▶ EXERCISE OBJECTIVE
Your task is to return the listing below word for word, without any of its images.

▶ RAW DATA
————
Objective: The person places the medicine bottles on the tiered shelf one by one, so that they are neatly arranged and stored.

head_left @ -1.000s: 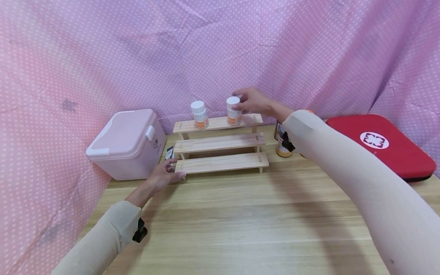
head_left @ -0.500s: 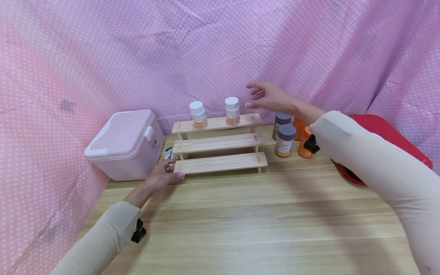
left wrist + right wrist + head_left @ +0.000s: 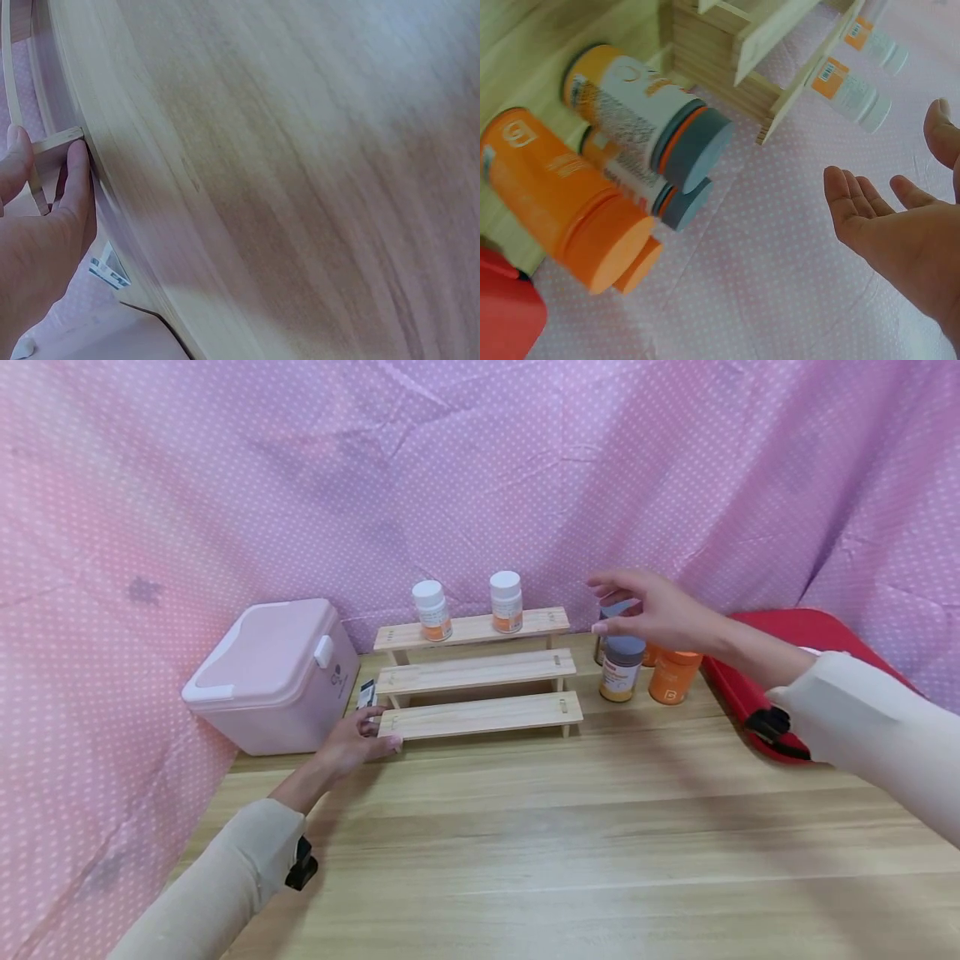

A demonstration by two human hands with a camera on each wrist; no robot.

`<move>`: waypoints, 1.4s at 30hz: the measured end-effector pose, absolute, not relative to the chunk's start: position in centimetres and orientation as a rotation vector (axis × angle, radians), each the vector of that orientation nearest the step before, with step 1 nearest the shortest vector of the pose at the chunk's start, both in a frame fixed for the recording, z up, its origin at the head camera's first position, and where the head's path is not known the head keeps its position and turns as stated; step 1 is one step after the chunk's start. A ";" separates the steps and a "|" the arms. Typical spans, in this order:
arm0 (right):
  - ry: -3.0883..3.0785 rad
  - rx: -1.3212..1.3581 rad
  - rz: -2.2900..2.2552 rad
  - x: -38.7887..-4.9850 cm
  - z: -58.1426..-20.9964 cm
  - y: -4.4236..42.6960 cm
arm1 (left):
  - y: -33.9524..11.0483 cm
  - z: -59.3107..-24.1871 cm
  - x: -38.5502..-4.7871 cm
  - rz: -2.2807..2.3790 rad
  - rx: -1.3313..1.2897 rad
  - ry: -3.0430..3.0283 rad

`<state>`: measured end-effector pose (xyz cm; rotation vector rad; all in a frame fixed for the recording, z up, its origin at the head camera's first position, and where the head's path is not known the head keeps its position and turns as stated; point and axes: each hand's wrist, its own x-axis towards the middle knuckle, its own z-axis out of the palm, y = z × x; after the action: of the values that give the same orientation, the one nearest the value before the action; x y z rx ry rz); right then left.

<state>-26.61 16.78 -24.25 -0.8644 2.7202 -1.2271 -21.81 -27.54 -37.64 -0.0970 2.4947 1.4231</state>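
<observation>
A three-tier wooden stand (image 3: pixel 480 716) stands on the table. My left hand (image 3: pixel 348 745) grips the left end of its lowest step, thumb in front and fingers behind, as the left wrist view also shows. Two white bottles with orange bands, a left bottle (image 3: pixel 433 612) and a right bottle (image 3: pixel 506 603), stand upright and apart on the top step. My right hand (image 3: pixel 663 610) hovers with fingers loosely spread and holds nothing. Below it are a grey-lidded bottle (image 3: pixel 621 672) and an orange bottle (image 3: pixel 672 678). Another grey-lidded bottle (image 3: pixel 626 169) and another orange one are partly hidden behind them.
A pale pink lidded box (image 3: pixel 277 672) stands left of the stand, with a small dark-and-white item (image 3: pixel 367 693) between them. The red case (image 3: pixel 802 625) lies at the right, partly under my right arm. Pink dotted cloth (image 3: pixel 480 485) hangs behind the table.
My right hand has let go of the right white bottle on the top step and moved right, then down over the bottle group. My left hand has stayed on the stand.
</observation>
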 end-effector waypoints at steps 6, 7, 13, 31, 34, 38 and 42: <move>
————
▶ YOUR RESPONSE
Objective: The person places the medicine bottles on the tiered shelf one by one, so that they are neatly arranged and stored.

head_left @ -1.000s: 
head_left @ -0.500s: 
left wrist + right wrist + head_left @ +0.000s: 

A demonstration by two human hands with a camera on each wrist; no robot.

`<move>`: waypoints, 1.4s at 30hz: the measured end-effector pose, absolute, not relative to the chunk's start: position in centimetres and orientation as a rotation vector (axis × angle, radians), each the vector of that orientation nearest the step before, with step 1 nearest the shortest vector of the pose at the chunk's start, both in a frame fixed for the recording, z up, its origin at the head camera's first position, and where the head's path is not known the head keeps its position and turns as stated; step 1 is one step after the chunk's start. A ";" separates the steps and a "|" the arms. Typical spans, in this order:
arm0 (right):
  - ry: -3.0883..3.0785 rad
  - rx: -1.3212..1.3581 rad
  - rz: -2.2900..2.2552 rad
  - x: -38.7887..-4.9850 cm
  - z: -58.1426..-20.9964 cm
  - y: -4.4236..42.6960 cm
arm1 (left):
  - y: -33.9524..11.0483 cm
  - z: -59.3107..-24.1871 cm
  - x: -38.5502..-4.7871 cm
  - rz: -2.2807..2.3790 rad
  - rx: -1.3313..1.2897 rad
  - ry: -3.0430..3.0283 rad

`<state>`: measured end-effector pose (xyz cm; rotation vector rad; all in a frame fixed for the recording, z up, its origin at the head camera's first position, and where the head's path is not known the head keeps its position and turns as stated; point and axes: each hand's wrist, its own x-axis towards the middle knuckle, its own z-axis out of the palm, y = z × x; after the action: of the values that give the same orientation, the one nearest the value before the action; x y z rx ry rz); right then left.

<state>-26.61 16.78 -24.25 -0.8644 2.7202 -1.2271 -21.81 -27.54 -37.64 -0.0970 2.4947 1.4231</state>
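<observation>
A three-tier wooden stand (image 3: pixel 480 716) stands on the table. My left hand (image 3: pixel 348 745) grips the left end of its lowest step, thumb in front and fingers behind, as the left wrist view also shows. Two white bottles with orange bands, a left bottle (image 3: pixel 433 612) and a right bottle (image 3: pixel 506 603), stand upright and apart on the top step. My right hand (image 3: pixel 663 610) hovers with fingers loosely spread and holds nothing. Below it are a grey-lidded bottle (image 3: pixel 621 672) and an orange bottle (image 3: pixel 672 678). Another grey-lidded bottle (image 3: pixel 626 169) and another orange one are partly hidden behind them.
A pale pink lidded box (image 3: pixel 277 672) stands left of the stand, with a small dark-and-white item (image 3: pixel 367 693) between them. The red case (image 3: pixel 802 625) lies at the right, partly under my right arm. Pink dotted cloth (image 3: pixel 480 485) hangs behind the table.
My right hand has let go of the right white bottle on the top step and moved right, then down over the bottle group. My left hand has stayed on the stand.
</observation>
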 end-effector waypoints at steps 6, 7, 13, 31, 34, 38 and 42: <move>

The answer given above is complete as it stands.